Fertilising guide
How to fertilise Evergreen Candytuft (Iberis sempervirens)— schedule & NPK
Also called Evergreen candytuft, Perennial candytuft, Edging candytuft.
More about evergreen candytuft
About Evergreen Candytuft
Iberis sempervirens · also called Evergreen candytuft, Perennial candytuft · flowering
Iberis sempervirens is a spreading, woody-based evergreen sub-shrub native to the rocky hillsides and scrubland of southern Europe, from the Iberian Peninsula east to Turkey. It forms a low, dense mound of narrow dark-green leaves that is smothered in flat-topped, pure-white flower heads from mid-spring to early summer. The single most important care task is a light but firm trim immediately after flowering to keep the plant compact and prolong its productive life. The toxicity status with respect to pets is uncertain — Iberis is not on the ASPCA list, but the Brassicaceae family can cause gastrointestinal irritation, so treat with caution around pets.

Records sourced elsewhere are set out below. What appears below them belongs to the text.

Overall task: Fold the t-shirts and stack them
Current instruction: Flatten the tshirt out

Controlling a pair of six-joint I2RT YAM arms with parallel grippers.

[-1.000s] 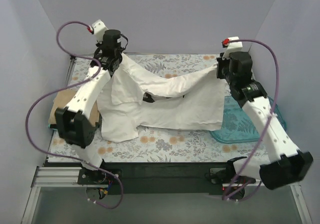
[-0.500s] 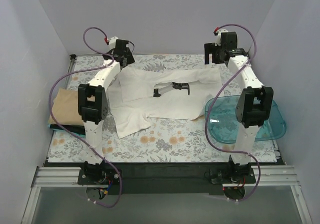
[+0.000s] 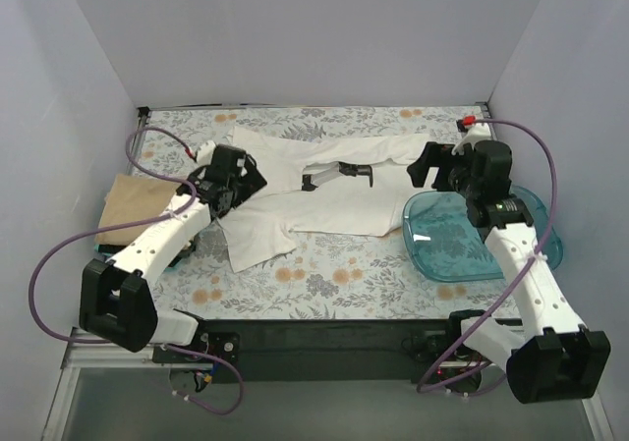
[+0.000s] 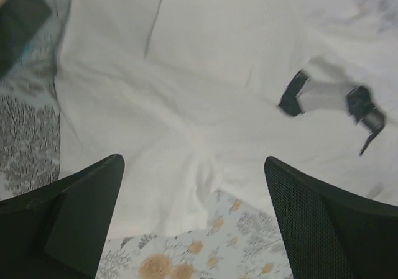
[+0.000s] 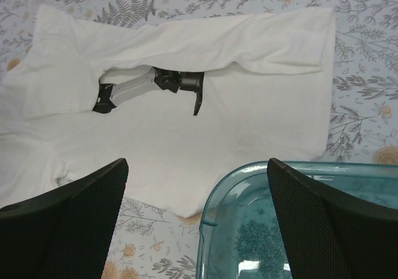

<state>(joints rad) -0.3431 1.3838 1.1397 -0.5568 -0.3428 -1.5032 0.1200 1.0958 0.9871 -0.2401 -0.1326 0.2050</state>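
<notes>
The white t-shirt [image 3: 329, 200] lies spread across the middle of the flowered table, its top edge folded over; it also fills the left wrist view [image 4: 205, 86] and the right wrist view [image 5: 186, 136]. A grey-and-black shape [image 3: 339, 173] shows in a gap between its folds. The tan t-shirt [image 3: 133, 205] lies folded at the left edge. My left gripper [image 3: 248, 174] hovers open over the white shirt's left part, its jaws [image 4: 193, 229] wide and empty. My right gripper [image 3: 425, 166] hovers open by the shirt's right edge, also empty [image 5: 199, 229].
A translucent blue tub [image 3: 482, 245] stands at the right, its rim [image 5: 217, 204] touching the white shirt's lower right corner. A dark flat thing [image 3: 133, 254] lies under the tan shirt. Grey walls close in the table on three sides.
Both grippers have opened and let go of the white shirt, which dropped flat onto the table. Both arms have swung back from the far edge and lowered toward the shirt's sides.
</notes>
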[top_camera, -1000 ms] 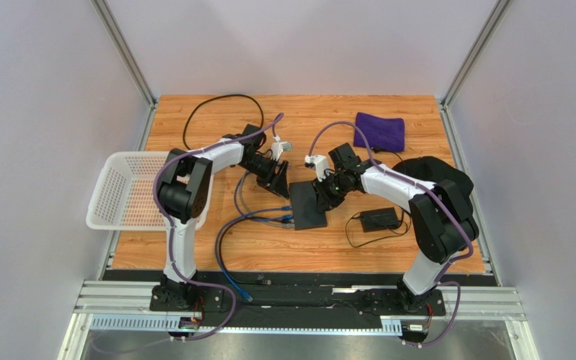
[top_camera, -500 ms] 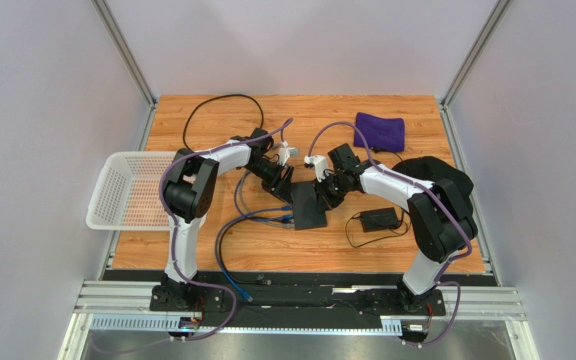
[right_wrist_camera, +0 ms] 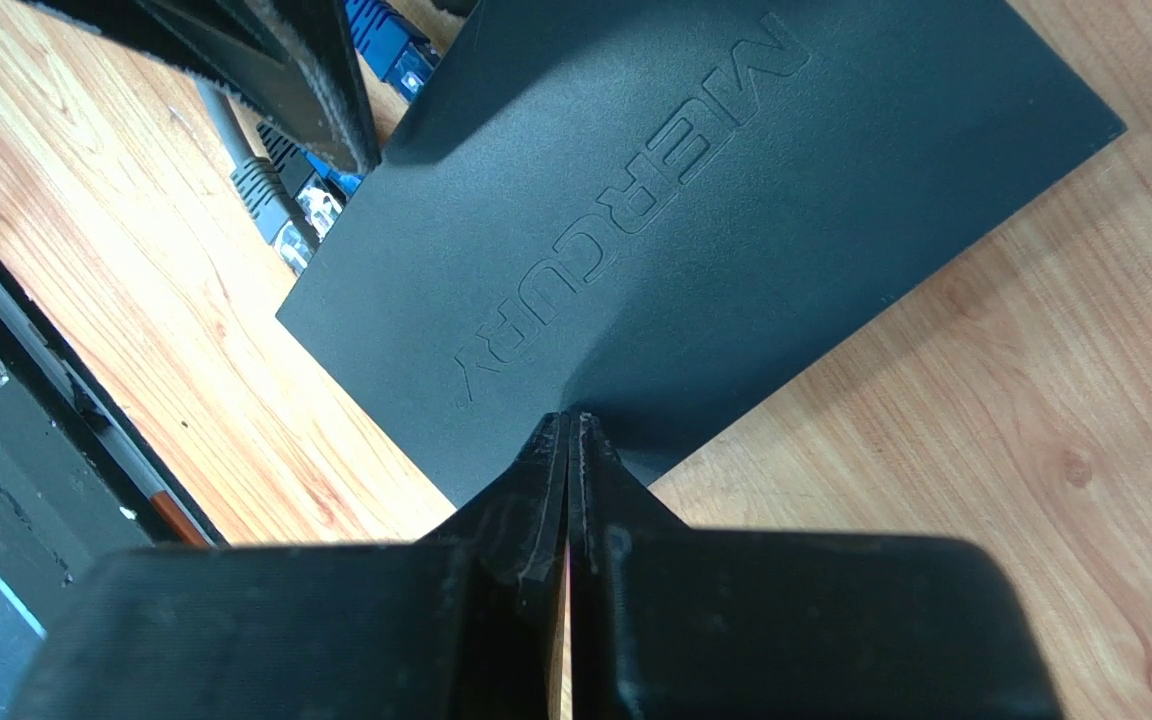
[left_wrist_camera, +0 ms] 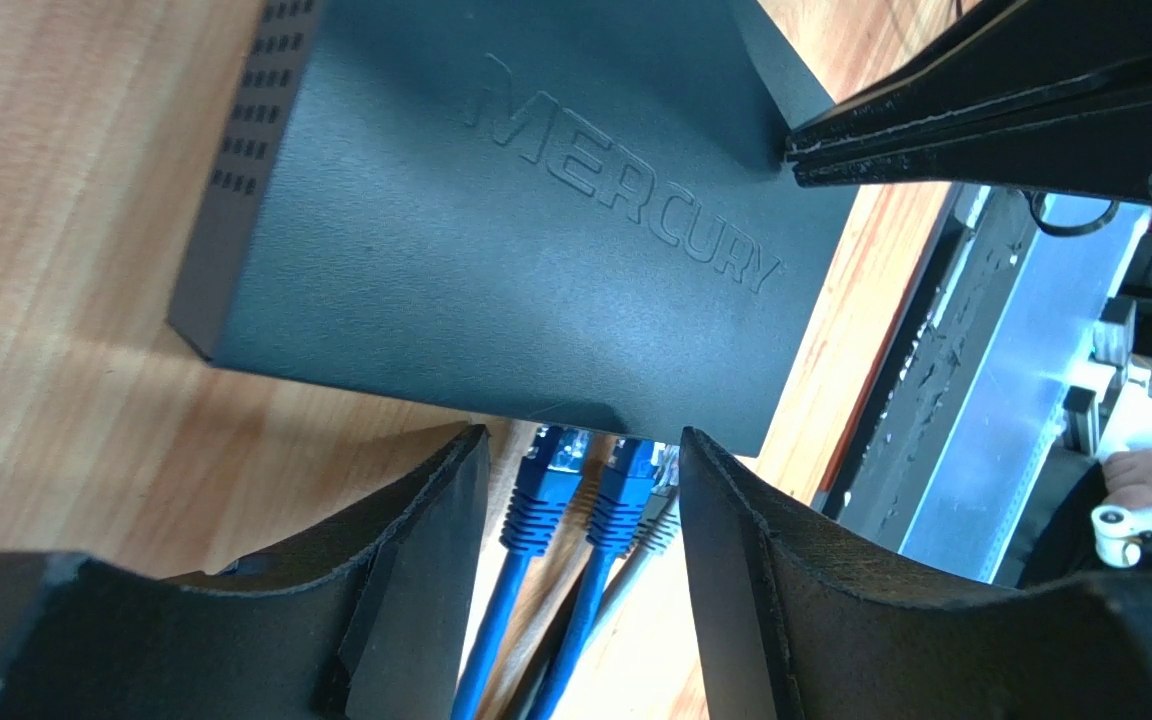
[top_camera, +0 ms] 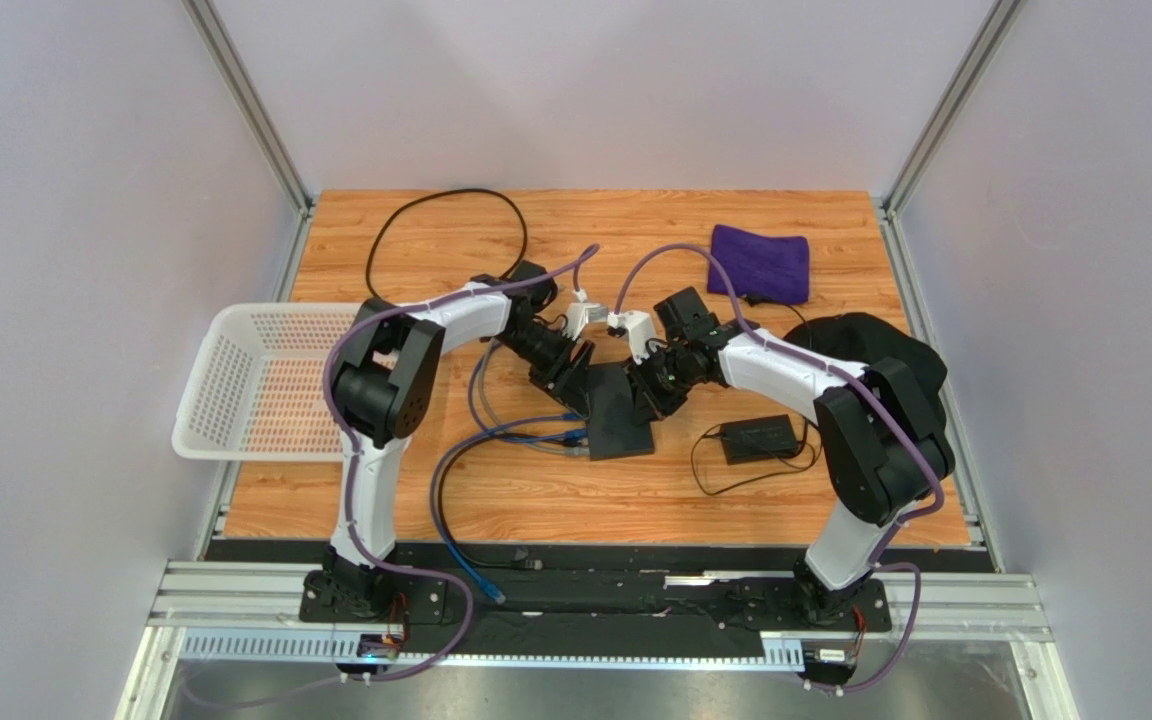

Growth habit: Low, spreading, woody-based evergreen sub-shrub.
What fertiliser evergreen candytuft actually wants — and why
Evergreen Candytuft flowers best on poor soil — feed it and you get a lush leafy plant with very few blooms, the exact opposite of what you want.
Little or nothing. Rich, especially nitrogen-rich, soil pushes foliage at the expense of flowers in this plant — lean ground is the technique, not a deficiency.
For the language behind the three numbers on the bottle — what nitrogen, phosphorus and potassium each do — see the NPK ratio explained entry. The short version for evergreen candytuft: match the feed to the job the plant is doing right now, not to a generic “plant food” on the shelf.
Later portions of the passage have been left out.